El estrés es algo muy común entre muchos de nosotros, que vamos por la vida con agendas complicadas y andamos bastante sobrecargados de responsabilidades y tareas; y hacemos malabarismos para conciliar los quehaceres ligados a nuestros trabajos, a nuestras familias, a nuestra vida doméstica, a nuestros estudios… Algunos de ellos no tenemos más remedio que asumirlos; pero lo cierto es que otros muchos nos los buscamos o nos los imponemos nosotros mismos. Si además vivimos en una gran ciudad, el vivir permanentemente con prisa lo tenemos más que asegurado.

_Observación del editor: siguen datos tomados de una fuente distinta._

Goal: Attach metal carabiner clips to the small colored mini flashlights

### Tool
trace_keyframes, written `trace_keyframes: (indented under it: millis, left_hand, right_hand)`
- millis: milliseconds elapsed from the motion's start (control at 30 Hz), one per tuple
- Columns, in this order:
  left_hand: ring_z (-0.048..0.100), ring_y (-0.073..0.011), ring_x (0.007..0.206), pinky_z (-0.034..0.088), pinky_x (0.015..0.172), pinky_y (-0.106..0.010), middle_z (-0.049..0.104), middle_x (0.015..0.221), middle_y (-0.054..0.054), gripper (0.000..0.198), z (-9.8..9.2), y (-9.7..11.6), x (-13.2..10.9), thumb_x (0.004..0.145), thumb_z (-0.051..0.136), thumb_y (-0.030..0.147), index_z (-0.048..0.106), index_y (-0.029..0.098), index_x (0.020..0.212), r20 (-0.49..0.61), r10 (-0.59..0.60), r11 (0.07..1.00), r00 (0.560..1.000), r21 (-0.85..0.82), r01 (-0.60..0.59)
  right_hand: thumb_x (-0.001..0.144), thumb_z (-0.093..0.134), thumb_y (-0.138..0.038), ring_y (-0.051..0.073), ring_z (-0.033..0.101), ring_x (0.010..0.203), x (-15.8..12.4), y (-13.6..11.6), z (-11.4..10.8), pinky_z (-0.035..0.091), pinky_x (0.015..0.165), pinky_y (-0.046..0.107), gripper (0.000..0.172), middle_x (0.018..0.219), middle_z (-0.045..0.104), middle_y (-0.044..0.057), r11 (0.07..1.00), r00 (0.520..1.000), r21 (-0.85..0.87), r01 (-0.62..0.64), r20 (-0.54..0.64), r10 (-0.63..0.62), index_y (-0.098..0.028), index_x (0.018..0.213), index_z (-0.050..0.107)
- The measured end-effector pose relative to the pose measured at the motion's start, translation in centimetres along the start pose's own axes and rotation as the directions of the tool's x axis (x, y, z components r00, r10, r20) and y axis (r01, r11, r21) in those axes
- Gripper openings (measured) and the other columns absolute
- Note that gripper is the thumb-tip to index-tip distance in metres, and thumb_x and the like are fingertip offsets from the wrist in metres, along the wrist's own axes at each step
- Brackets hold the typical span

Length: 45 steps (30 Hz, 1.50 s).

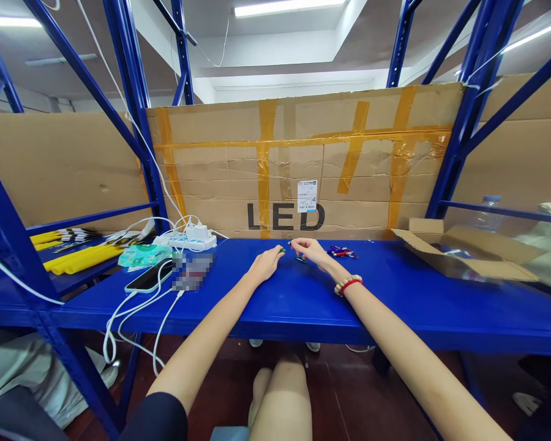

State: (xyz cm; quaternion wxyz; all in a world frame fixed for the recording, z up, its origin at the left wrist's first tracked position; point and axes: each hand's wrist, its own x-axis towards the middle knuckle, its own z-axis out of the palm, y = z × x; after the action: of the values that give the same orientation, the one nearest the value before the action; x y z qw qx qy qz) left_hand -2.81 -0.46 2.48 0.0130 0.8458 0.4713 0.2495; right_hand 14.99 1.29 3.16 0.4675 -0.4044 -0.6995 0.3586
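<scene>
Above the blue shelf top [266,306], both my hands are close together with a small gap between them. My left hand [266,264] pinches a small green piece [282,250], too small to name. On the other side of the gap, my right hand [311,251], with a beaded and red bracelet at the wrist, has its thumb and finger pressed together on a tiny dark green piece [289,244]. Just under the right hand lies another small green piece [300,260]. A little pile of shiny red and purple pieces [343,252] rests behind the right wrist.
An open cardboard box [463,266] stands at right. On the left are a phone [149,277], white cables, a power strip [188,242], a teal packet [143,255] and yellow bundles [85,257]. A taped cardboard wall [220,177] closes the back; blue posts flank it.
</scene>
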Motion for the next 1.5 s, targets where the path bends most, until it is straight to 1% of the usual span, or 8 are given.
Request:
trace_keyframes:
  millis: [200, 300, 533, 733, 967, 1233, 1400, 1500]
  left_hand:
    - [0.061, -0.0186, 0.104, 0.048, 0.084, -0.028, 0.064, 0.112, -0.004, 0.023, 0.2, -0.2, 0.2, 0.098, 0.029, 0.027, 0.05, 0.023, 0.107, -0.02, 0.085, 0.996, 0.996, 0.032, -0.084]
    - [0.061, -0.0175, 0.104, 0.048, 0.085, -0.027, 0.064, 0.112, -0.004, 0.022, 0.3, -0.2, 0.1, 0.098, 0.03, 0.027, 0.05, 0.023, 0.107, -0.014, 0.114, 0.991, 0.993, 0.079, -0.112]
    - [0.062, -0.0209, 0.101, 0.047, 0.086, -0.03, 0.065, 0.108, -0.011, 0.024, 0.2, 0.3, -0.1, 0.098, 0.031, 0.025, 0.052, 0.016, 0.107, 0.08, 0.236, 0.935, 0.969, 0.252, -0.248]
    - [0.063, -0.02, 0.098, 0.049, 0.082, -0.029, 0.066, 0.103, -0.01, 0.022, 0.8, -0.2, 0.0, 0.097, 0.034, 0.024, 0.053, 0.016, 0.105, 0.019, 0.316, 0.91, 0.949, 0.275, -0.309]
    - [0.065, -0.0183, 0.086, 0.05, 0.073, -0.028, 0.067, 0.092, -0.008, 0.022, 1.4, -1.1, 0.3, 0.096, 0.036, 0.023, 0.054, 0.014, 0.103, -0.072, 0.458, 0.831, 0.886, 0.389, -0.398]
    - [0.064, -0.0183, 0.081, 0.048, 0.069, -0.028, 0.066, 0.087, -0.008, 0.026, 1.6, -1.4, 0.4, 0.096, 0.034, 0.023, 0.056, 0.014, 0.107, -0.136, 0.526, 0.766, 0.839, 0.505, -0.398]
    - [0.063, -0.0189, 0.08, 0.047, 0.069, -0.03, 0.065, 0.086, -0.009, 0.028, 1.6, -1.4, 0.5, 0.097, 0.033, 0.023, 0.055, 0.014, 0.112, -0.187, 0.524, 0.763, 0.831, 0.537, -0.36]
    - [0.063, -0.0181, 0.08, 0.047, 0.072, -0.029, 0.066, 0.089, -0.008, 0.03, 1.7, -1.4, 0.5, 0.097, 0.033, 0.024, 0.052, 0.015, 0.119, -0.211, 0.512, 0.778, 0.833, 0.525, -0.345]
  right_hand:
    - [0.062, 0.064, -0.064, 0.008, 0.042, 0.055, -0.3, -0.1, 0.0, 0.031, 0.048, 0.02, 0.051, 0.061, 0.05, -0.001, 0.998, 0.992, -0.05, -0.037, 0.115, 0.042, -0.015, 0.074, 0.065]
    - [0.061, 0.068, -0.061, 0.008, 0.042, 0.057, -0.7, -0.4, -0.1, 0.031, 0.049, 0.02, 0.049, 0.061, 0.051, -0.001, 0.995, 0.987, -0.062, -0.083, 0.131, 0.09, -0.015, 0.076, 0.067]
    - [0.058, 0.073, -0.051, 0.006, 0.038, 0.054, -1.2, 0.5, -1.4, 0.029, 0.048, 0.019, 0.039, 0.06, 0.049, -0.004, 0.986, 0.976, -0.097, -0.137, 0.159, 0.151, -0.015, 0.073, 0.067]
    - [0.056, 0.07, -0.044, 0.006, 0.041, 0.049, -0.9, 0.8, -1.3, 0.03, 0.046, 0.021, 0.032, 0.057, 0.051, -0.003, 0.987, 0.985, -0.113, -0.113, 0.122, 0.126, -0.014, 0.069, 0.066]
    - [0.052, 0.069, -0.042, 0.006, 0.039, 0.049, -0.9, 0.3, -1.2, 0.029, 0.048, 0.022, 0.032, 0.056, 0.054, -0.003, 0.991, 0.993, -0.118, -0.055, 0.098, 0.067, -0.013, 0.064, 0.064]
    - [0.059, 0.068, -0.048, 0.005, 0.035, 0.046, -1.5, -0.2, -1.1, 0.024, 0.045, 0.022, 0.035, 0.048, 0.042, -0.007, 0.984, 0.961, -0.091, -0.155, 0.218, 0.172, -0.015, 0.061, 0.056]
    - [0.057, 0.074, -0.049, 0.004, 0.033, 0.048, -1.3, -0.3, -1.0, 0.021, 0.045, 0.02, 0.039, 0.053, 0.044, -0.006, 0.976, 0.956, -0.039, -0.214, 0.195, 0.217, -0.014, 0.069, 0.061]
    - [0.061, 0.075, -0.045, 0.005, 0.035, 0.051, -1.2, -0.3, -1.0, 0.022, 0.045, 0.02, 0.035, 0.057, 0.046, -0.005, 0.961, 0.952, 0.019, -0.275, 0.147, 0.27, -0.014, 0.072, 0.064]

Y vivir con permanentemente con prisa, en mi opinión personal, no es buena cosa porque nos impide sacar partido – su verdadero partido – a la vida:
La prisa nos orienta mucho a la tarea, a cumplir con lo que tenemos previsto hacer en nuestra agenda, sin más. Sin saborear los momentos que vamos viviendo; nos impide disfrutar esas pequeñas cosas que pasan en el día, que puede que no sean realmente nada extraordinario, pero que son tremendamente valiosas: una conversación amena con un vecino, poder compartir una comida rica o el poder ir de un sitio a otro disfrutando también del paseo en sí mismo son pequeñas cosas que, de saber apreciarlas, nos hacen la vida agradable, nos dejan una sensación como de bienestar y a mí, en particular, también me despiertan un sentimiento de agradecimiento. ¿Por qué no buscar a Dios en esas pequeñas grandes cosas de la vida cotidiana?
La prisa dificulta – y de qué manera – el que podamos poner amor en las cosas que hacemos; cuando es precisamente en ese «cómo» acometemos todos esos quehaceres en donde está la diferencia del cristiano: «Si repartiera todos mis bienes entre los necesitados; si entregara mi cuerpo a las llamas, pero no tengo amor, de nada me serviría» (Corintios 13,1-3). Es el amor que ponemos en aquello que hacemos lo que termina convirtiendo en extraordinaria la vida ordinaria.
La prisa nos dificulta mucho el atender bien a los demás: si vamos siempre con el tiempo justo, siendo «prisioneros de nuestra propia agenda» difícilmente cabrá el poder estar atento al otro para intuir sus necesidades, o poder regalarle nuestro tiempo para atenderle o escucharle tratando de ponernos en su piel y tratando de comprender qué es lo que hay detrás de cualquier problema o preocupación que nos quiera contar. Atender bien al otro requiere de un estado personal y de una disposición del corazón que, en mi opinión, la prisa dificulta enormemente.
La vida vivida con prisa nos termina generando sensación de agobio y nos roba la paz. Paz que, si no tenemos, de ninguna manera podremos dar.
Para tratar de conservar – a pesar de todo – la serenidad yo utilizo dos recetas, muy de andar por casa, que os comparto:
En primer lugar me obligo a mí misma a escoger qué cosas hacer: embarcarme en todo lo que me apetece, además de todo lo que me viene impuesto, no es posible mientras los días sigan teniendo tan solo 24 horas. Y como más vale hacer pocas cosas bien que muchas mal, ¿por qué no escoger aquellas que son más importantes y dejar el resto para otra ocasión en la que sí que quepan? Una receta como ésta, aparentemente obvia, lo cierto es que en la práctica no es trivial: porque nos obliga a priorizar y a discriminar entre lo que es importante para nosotros de lo que no lo es tanto. Y el escoger, por otro lado, también implica aprender a renunciar y aprender a decir que no.
Mi segunda receta es tratar de reservar para cada uno de esos quehaceres que todos acometemos a lo largo del día, algo más de tiempo del que necesitan. Para que quepan imprevistos. Para poder hacerlos desde el amor y poniendo en cada uno de ellos los cinco sentidos. Y, por qué no decirlo, también para poder disfrutarlos.
La imagen es de B_Me en pixabay
Gracias , hoy necesitaba estas palabras. La premura por hacer muchas cosas me doy cuenta que no me permite degustar cada minuto, ni poner amor en lo que hago. Para mi casi todo son «deberías».
He llegado a tu blog después de leer una frase atribuida al actor Federico Luppi
«Noooo, no hay que apurarse nunca en la vida; cuando llegues no habrá nadie esperándote».